Hi,
I have installed all ceph packages from Sage's repo, means
ceph ceph-common ceph-mds ceph-mgr-dashboard ceph-mon ceph-osd
libcephfs2 librados2 libradosstriper1 librbd1 librgw2
python-ceph-argparse python-cephfs python-rados python-rbd python-rgw
after adding his repo and executing
apt upgrade
on all MGR nodes 3 hours ago.
I can confirm that since this uppgrade no errors occur; MGR is working
means bringing back ceph to healthy status.
Currently there are (only) +1000 slow requests blocked, but compared to
the previous days I would say:
don't worry, be happy.
Regards
Thomas
Am 07.11.2019 um 14:33 schrieb Sage Weil:
On Thu, 7 Nov 2019, Thomas Schneider wrote:
Hi,
I have installed package
ceph-mgr_14.2.4-1-gd592e56-1bionic_amd64.deb
manually:
root@ld5505:/home# dpkg --force-depends -i
ceph-mgr_14.2.4-1-gd592e56-1bionic_amd64.deb
(Reading database ... 107461 files and directories currently installed.)
Preparing to unpack ceph-mgr_14.2.4-1-gd592e56-1bionic_amd64.deb ...
Unpacking ceph-mgr (14.2.4-1-gd592e56-1bionic) over
(14.2.4-1-gd592e56-1bionic) ...
dpkg: ceph-mgr: dependency problems, but configuring anyway as you
requested:
ceph-mgr depends on ceph-base (= 14.2.4-1-gd592e56-1bionic); however:
Package ceph-base is not configured yet.
Setting up ceph-mgr (14.2.4-1-gd592e56-1bionic) ...
The I restarted ceph-mgr.
However, there's no effect, means the log entries are still the same.
The
ceph-mgr package is sufficient.
Note that the only change on top of 14.2.4 is that the mgr devicehealth
module will scrape OSDs only, not mons.
You can probably/hopefully induce the (previously) bad behavior by
triggering a scrape manually with 'ceph device scrape-health-metrics'?
sage
> Or should I install dependencies, namely
> ceph-base_14.2.4-1-gd592e56-1bionic_amd64.deb, too?
> Or any other packages?
>
> Installation from repo fails when using this repo-file:
> root@ld5506:~# more /etc/apt/sources.list.d/ceph-shaman.list
> deb
https://shaman.ceph.com/repos/ceph/wip-no-scrape-mons-nautilus/
> bionic main
>
> W: Failed to fetch
>
https://shaman.ceph.com/repos/ceph/wip-no-scrape-mons-nautilus/dists/bionic…

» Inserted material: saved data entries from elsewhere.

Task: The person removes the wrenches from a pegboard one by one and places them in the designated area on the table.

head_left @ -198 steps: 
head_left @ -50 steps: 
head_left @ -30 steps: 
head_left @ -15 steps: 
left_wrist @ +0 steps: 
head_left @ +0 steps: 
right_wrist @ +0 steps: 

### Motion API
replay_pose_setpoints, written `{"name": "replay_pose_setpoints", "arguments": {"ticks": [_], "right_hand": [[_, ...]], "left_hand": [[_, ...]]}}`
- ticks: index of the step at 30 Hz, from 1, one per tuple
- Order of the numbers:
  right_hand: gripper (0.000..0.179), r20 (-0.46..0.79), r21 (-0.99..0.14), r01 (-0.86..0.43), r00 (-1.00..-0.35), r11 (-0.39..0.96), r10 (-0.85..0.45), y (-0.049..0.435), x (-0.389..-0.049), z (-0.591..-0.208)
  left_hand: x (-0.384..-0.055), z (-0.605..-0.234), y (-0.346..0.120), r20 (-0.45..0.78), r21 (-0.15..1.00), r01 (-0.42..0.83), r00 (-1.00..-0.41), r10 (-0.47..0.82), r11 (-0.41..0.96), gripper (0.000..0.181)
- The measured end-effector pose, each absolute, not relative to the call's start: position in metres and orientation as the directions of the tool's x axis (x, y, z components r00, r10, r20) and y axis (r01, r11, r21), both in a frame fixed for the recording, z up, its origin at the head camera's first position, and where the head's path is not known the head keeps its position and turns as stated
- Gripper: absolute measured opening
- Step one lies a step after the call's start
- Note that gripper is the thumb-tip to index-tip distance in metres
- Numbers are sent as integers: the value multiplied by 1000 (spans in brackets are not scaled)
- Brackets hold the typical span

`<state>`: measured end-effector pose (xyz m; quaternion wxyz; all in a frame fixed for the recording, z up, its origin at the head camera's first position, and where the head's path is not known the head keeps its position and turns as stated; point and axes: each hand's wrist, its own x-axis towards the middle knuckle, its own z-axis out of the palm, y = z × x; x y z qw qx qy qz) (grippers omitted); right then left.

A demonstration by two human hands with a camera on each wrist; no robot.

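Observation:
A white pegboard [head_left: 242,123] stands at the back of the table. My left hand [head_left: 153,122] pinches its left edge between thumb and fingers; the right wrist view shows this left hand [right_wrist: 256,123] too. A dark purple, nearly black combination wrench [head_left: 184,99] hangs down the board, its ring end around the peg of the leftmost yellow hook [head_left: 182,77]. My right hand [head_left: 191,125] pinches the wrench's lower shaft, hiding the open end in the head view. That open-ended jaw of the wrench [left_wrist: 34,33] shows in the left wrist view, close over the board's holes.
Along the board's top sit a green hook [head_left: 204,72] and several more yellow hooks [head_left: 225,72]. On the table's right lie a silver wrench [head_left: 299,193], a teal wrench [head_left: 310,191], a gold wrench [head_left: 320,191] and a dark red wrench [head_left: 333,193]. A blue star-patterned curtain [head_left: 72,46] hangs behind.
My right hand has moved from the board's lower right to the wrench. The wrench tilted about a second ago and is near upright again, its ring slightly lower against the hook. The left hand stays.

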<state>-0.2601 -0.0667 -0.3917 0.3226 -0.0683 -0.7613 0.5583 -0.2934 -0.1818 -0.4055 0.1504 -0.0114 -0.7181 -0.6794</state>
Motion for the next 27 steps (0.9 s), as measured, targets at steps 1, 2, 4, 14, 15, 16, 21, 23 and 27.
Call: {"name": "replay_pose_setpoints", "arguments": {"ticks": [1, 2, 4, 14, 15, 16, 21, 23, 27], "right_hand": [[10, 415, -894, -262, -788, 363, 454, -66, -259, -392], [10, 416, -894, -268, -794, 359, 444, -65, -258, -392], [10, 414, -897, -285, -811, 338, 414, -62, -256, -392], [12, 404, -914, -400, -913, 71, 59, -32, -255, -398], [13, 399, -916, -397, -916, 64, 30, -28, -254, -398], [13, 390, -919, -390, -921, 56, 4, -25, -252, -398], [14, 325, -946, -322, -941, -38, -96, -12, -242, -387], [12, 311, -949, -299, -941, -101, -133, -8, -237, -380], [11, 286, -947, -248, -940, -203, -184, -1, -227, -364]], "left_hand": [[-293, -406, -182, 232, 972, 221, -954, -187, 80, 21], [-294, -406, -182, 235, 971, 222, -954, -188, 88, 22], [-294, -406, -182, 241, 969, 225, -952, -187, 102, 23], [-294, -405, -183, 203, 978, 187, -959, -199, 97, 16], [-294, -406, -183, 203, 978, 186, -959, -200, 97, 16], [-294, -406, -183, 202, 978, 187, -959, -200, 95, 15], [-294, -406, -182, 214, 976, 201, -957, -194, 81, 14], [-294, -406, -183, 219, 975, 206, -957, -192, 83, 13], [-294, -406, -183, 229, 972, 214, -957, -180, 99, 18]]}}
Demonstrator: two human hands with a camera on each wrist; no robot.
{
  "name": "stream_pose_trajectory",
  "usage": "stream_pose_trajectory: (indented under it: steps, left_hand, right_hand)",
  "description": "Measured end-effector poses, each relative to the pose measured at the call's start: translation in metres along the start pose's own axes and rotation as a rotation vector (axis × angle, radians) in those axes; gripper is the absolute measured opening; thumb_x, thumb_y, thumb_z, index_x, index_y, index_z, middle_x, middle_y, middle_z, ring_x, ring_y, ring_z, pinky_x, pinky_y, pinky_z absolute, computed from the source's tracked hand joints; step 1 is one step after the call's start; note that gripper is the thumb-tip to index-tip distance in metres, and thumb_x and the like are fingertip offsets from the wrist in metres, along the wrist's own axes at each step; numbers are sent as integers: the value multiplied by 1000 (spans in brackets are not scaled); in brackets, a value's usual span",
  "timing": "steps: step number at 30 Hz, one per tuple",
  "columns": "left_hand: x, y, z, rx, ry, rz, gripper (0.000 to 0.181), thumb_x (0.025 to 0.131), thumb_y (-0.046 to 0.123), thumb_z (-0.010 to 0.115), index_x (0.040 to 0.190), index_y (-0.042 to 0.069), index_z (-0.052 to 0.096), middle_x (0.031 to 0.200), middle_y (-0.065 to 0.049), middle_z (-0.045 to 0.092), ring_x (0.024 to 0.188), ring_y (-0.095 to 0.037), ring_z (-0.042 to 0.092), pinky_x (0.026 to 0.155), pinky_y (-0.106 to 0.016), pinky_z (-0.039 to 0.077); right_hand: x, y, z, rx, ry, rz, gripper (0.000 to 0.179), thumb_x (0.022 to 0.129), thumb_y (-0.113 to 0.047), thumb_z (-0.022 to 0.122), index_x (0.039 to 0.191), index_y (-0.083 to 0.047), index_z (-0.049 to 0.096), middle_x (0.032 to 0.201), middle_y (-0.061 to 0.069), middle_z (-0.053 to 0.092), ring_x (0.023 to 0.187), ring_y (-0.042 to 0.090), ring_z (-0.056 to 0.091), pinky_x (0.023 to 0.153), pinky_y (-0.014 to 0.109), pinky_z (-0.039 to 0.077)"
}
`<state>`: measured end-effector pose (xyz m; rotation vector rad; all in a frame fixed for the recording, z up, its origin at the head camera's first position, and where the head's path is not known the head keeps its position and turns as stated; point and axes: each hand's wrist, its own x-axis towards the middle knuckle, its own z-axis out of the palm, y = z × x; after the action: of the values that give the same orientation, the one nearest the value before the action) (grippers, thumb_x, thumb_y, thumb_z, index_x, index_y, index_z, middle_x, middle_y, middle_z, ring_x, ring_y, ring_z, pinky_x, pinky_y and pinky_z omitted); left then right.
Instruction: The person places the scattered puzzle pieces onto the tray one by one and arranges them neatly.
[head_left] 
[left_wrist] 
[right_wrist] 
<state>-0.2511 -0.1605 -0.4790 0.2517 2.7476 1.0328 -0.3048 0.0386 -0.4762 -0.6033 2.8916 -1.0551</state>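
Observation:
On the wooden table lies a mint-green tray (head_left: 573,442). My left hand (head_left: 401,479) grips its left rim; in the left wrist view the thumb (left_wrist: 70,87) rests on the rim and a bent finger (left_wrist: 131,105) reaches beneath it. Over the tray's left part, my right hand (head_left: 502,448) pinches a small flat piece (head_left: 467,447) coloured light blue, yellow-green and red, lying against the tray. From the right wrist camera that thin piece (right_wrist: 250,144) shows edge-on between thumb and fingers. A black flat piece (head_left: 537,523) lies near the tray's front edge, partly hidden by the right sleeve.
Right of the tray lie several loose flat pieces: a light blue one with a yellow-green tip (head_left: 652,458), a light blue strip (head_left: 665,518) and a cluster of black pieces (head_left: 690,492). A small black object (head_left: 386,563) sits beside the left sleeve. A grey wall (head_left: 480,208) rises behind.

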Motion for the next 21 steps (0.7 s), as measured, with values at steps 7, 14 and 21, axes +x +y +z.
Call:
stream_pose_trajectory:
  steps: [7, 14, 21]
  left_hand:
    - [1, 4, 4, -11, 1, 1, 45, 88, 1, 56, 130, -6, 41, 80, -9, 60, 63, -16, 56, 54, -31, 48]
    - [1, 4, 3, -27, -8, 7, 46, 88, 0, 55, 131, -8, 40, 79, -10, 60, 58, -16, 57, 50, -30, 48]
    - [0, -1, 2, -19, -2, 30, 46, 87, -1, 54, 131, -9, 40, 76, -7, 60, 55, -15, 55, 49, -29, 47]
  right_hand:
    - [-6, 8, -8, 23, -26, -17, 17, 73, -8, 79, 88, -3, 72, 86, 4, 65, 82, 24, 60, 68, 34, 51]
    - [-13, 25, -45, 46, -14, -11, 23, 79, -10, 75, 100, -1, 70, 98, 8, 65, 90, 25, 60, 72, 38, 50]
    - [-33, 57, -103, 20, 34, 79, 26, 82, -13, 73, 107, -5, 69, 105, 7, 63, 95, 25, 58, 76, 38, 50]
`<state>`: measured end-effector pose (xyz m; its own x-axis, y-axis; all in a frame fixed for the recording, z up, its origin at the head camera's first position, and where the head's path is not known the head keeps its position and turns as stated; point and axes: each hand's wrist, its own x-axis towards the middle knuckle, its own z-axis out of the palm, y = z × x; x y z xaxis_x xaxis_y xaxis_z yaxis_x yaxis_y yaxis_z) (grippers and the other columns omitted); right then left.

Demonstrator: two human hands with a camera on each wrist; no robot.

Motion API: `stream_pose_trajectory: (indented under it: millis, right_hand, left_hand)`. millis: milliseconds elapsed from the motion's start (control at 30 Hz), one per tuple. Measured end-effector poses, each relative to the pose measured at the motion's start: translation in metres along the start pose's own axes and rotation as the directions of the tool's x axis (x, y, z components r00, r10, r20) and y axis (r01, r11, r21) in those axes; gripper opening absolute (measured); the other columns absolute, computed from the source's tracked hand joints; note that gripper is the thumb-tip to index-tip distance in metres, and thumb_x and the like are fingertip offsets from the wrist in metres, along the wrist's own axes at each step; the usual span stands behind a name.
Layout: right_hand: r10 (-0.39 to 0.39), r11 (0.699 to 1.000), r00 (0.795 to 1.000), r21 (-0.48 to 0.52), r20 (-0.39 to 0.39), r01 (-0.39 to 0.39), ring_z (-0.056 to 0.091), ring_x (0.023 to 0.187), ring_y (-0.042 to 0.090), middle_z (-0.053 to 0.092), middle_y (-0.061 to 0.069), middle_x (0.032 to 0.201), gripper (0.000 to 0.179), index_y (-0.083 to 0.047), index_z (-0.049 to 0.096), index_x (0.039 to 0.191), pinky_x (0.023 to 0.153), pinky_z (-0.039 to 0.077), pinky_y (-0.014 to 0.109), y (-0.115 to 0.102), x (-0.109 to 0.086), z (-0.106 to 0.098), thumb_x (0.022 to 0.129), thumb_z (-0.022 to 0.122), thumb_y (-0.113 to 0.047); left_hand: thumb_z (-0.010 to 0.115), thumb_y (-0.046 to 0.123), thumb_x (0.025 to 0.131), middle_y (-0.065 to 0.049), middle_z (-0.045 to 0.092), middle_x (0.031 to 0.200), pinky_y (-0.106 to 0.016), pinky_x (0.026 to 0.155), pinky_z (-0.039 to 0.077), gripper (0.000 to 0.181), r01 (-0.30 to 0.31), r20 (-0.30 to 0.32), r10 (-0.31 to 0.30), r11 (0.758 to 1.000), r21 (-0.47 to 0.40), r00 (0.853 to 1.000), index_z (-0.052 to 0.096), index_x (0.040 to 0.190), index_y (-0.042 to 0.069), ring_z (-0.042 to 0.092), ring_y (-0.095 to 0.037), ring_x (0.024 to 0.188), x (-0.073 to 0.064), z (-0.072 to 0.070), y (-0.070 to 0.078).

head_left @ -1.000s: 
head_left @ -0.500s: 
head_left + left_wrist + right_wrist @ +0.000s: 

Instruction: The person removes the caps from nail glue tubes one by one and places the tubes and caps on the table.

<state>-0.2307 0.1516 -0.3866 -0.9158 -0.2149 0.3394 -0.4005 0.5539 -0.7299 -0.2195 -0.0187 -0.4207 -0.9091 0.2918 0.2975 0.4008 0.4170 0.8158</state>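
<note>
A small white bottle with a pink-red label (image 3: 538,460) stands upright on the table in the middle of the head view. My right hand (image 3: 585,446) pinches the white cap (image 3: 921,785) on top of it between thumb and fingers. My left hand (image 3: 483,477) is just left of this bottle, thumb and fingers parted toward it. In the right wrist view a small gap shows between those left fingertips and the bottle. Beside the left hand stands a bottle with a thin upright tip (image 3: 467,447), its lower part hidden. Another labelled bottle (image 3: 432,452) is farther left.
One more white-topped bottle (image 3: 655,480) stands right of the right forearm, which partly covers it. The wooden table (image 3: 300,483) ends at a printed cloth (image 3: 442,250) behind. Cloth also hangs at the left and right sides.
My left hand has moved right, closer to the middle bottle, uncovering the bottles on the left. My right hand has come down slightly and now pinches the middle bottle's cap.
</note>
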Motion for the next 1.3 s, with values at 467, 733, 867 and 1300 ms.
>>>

> 500 Internal Server Error [IP: 147.204.6.136 8080]
> W: Some index files failed to download. They have been ignored, or old
> ones used instead.
>
> Regards
> Thomas
>
> Am 07.11.2019 um 10:04 schrieb Oliver Freyermuth:
>> Dear Thomas,
>>
>> the most correct thing to do is probably to add the full repo
>> (the original link was still empty for me, but
>>
https://shaman.ceph.com/repos/ceph/wip-no-scrape-mons-nautilus/ seems
>> to work).
>> The commit itself suggests the ceph-mgr package should be sufficient.
>>
>> I'm still pondering though since our cluster is close to production
>> (and for now disk health monitoring is disabled) -
>> but updating the mgrs alone should also be fine with us. I hope to
>> have time for the experiment later today ;-).
>>
>> Cheers,
>> Oliver
>>
>> Am 07.11.19 um 08:57 schrieb Thomas Schneider:
>>> Hi,
>>>
>>> can you please advise which package(s) should be installed?
>>>
>>> Thanks
>>>
>>>
>>>
>>> Am 06.11.2019 um 22:28 schrieb Sage Weil:
>>>> My current working theory is that the mgr is getting hung up when it
>>>> tries
>>>> to scrape the device metrics from the mon. The 'tell' mechanism
>>>> used to
>>>> send mon-targetted commands is pretty kludgey/broken in nautilus and
>>>> earlier. It's been rewritten for octopus, but isn't worth
>>>> backporting--it
>>>> never really caused problems until the devicemanager started using it
>>>> heavily.
>>>>
>>>> In any case, this PR just disables scraping of mon devices for
>>>> nautilus:
>>>>
>>>>
https://github.com/ceph/ceph/pull/31446
>>>>
>>>> There is a build queued at
>>>>
>>>>
>>>>
https://shaman.ceph.com/repos/ceph/wip-no-scrape-mons-nautilus/d592e56e$
>>>>
>>>>
>>>> which should get packages in 1-2 hours.
>>>>
>>>> Perhaps you can install that package on the mgr host and try again to
>>>> reproduce it again?
>>>>
>>>> I noticed a few other oddities in the logs while looking through them,
>>>> like
>>>>
>>>>
https://tracker.ceph.com/issues/42666
>>>>
>>>> which will hopefully have a fix ready for 14.2.5. I'm not sure
>>>> about that
>>>> auth error message, though!
>>>>
>>>> sage
>>>>
>>>>
>>>> On Sat, 2 Nov 2019, Oliver Freyermuth wrote:
>>>>
>>>>> Dear Sage,
>>>>>
>>>>> good news - it happened again, with debug logs!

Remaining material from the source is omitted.